So, my professor me gave this exercise as a challenge:
-First, prove that:
$$1+{1\over 1+{1\over 1+{1\over 1+{1\over 1+...}}}}={1+\sqrt{5}\over 2}.$$
-Then, prove that:
$$1+{1\over 1+{1\over 1+{1\over 1+{1\over 1+...}}}}=\sqrt{1+\sqrt{1+\sqrt{1+\sqrt{1+...}}}}$$
He said you need no advanced maths to solve it: you just need high-school math with no calculus...
The thing is that it's been 2 weeks now and I'm as lost as when I first saw the problem.
Can someone help me!
$\bullet$ Consider the sequence given by $$u_{n+1}=1+\frac{1}{u_n}$$ with $u_0=1$
You can show that this sequence is convergent and positive, and hence converges to a real that satisfies $$ \ell=1+\frac{1}{\ell} \Leftrightarrow \ell^2-\ell-1=0 $$ You 'll find that it has two potential solutions but only one positive you'll find that
$$\displaystyle \ell=\frac{1+\sqrt{5}}{2}$$
And
$$u_{n+1}=1+\frac{1}{u_n}=1+\frac{1}{1+\displaystyle\frac{1}{u_{n-1}}}=1+\frac{1}{1+\displaystyle\frac{1}{1+\displaystyle \frac{1}{u_{n-2}}}}$$
Etc etc .... So this is an approach of the first "equality", but you need continued fraction knowledge to really understand and prove the equality.

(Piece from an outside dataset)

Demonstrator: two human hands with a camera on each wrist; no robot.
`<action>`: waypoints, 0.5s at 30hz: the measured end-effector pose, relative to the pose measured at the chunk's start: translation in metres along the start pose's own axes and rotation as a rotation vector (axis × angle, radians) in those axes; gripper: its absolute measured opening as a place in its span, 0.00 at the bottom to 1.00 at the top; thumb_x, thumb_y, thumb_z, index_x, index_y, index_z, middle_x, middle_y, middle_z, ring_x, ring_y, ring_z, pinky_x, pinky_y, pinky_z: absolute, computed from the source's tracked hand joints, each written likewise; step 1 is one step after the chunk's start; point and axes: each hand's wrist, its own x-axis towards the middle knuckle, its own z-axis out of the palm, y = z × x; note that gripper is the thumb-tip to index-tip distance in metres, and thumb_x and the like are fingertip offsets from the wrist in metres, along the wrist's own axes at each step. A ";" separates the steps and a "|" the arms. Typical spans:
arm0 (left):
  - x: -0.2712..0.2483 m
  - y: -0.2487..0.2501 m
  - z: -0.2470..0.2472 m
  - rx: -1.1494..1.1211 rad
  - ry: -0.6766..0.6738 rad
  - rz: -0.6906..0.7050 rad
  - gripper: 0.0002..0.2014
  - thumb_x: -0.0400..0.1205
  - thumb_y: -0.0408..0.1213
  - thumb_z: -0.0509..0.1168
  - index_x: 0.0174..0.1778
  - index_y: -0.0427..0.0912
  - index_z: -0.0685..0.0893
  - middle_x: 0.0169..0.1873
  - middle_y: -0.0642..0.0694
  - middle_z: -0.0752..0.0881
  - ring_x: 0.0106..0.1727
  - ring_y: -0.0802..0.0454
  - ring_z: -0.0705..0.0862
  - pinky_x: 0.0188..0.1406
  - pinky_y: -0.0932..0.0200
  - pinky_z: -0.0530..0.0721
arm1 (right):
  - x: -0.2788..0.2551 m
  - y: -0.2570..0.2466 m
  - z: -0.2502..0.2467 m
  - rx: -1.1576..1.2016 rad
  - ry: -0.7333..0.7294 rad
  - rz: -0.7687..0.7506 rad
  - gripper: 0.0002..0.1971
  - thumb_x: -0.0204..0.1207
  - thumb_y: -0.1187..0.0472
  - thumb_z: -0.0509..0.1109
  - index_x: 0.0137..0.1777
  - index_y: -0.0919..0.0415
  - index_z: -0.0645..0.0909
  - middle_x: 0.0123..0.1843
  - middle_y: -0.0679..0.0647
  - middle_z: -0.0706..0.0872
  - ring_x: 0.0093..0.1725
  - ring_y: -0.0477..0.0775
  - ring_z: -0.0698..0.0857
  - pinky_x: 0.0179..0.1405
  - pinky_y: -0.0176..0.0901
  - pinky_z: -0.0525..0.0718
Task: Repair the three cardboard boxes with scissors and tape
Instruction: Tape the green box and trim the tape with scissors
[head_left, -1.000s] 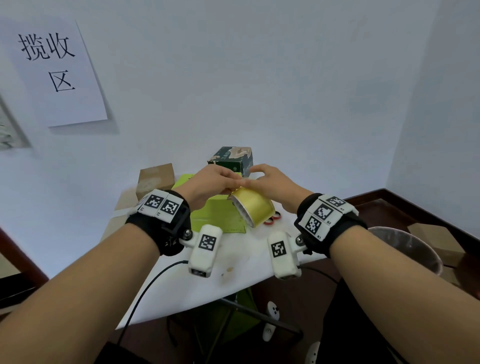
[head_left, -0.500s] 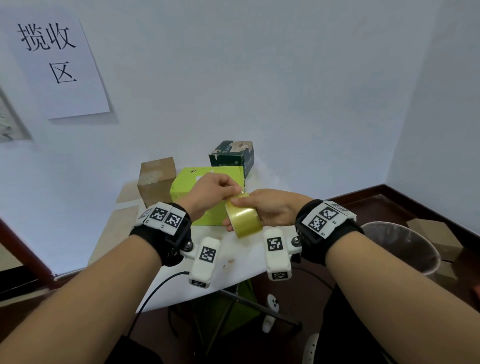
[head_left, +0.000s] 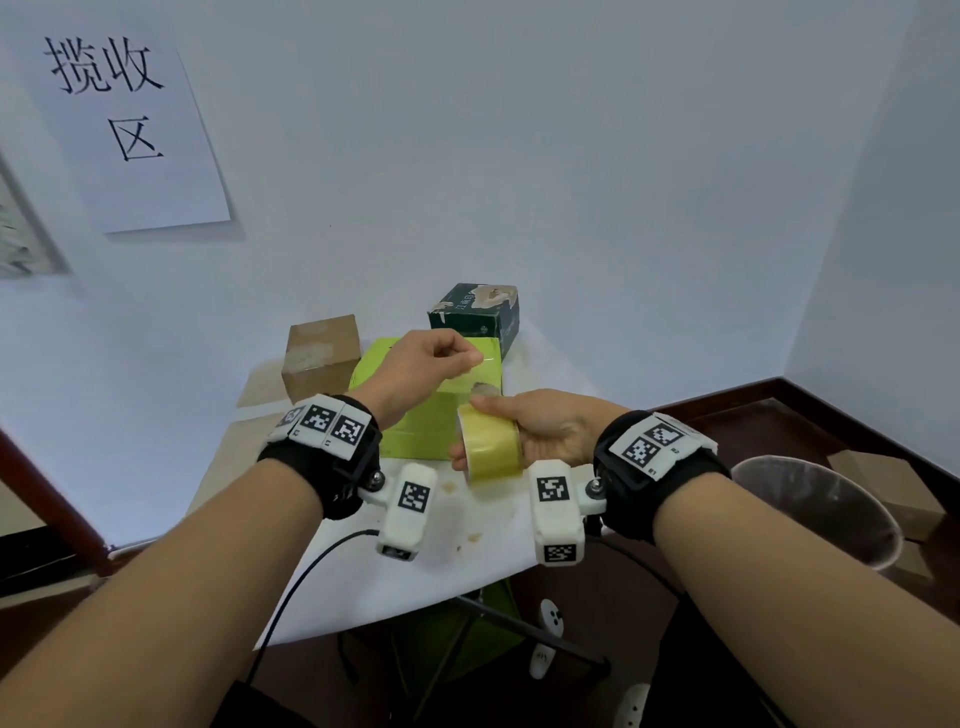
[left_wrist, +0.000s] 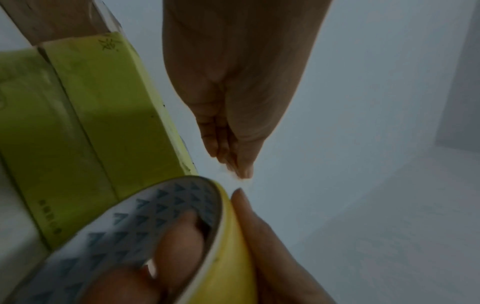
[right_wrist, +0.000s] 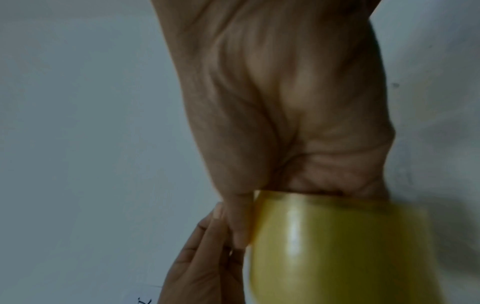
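My right hand (head_left: 545, 431) grips a yellow tape roll (head_left: 491, 449) above the white table (head_left: 467, 561), thumb on the rim and fingers (left_wrist: 179, 244) through the core. My left hand (head_left: 441, 361) is raised just above and left of the roll, its fingertips (left_wrist: 240, 170) pinched together on what looks like the faint clear tape end. Under both hands lies a lime-green box (head_left: 415, 421). A brown cardboard box (head_left: 319, 358) stands behind it on the left and a dark green box (head_left: 475, 317) at the back. No scissors are in sight.
A wall rises directly behind the table, with a paper sign (head_left: 124, 130) on it. A round waste bin (head_left: 815, 509) stands on the floor to the right, beside flat cardboard pieces (head_left: 872, 467). A black cable (head_left: 311, 571) hangs off the table's front edge.
The roll has come down and toward me in my right hand. My left hand has drawn away from it, up and to the left, fingertips still pinched.
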 end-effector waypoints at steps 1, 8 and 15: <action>0.004 -0.001 -0.002 0.010 -0.019 -0.009 0.08 0.80 0.40 0.71 0.45 0.38 0.86 0.37 0.48 0.82 0.40 0.57 0.78 0.47 0.60 0.76 | 0.001 0.002 -0.001 0.033 -0.037 0.000 0.21 0.86 0.52 0.56 0.69 0.68 0.69 0.46 0.66 0.90 0.45 0.60 0.91 0.51 0.52 0.87; 0.025 -0.016 0.000 0.154 -0.127 -0.004 0.06 0.80 0.41 0.71 0.42 0.43 0.87 0.36 0.50 0.84 0.37 0.60 0.78 0.42 0.66 0.77 | 0.016 0.017 -0.015 0.122 -0.178 0.030 0.20 0.80 0.60 0.63 0.70 0.67 0.73 0.59 0.64 0.87 0.59 0.59 0.86 0.67 0.51 0.80; 0.035 -0.029 0.000 0.079 -0.136 0.022 0.07 0.81 0.38 0.70 0.46 0.38 0.87 0.31 0.52 0.80 0.29 0.64 0.73 0.30 0.74 0.72 | 0.027 0.015 -0.018 0.147 -0.174 0.015 0.20 0.78 0.58 0.65 0.69 0.65 0.76 0.58 0.62 0.88 0.57 0.57 0.88 0.66 0.50 0.81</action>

$\bullet$You can then study $v_n$ given by $v_0=1$ and $$ v_{n+1}=\sqrt{1+v_n} $$ You can show that this sequence is increasing and bounded and with the same idea $$ \ell=\sqrt{1+\ell} \Leftrightarrow \ell^2=1+\ell $$ which by positivity will lead you to $\ell$ again. And
$$v_{n+1}=\sqrt{1+v_n}=\sqrt{1+\sqrt{1+v_n}}=\sqrt{1+\sqrt{1+\sqrt{1+v_{n-1}}}}$$
Etc etc ..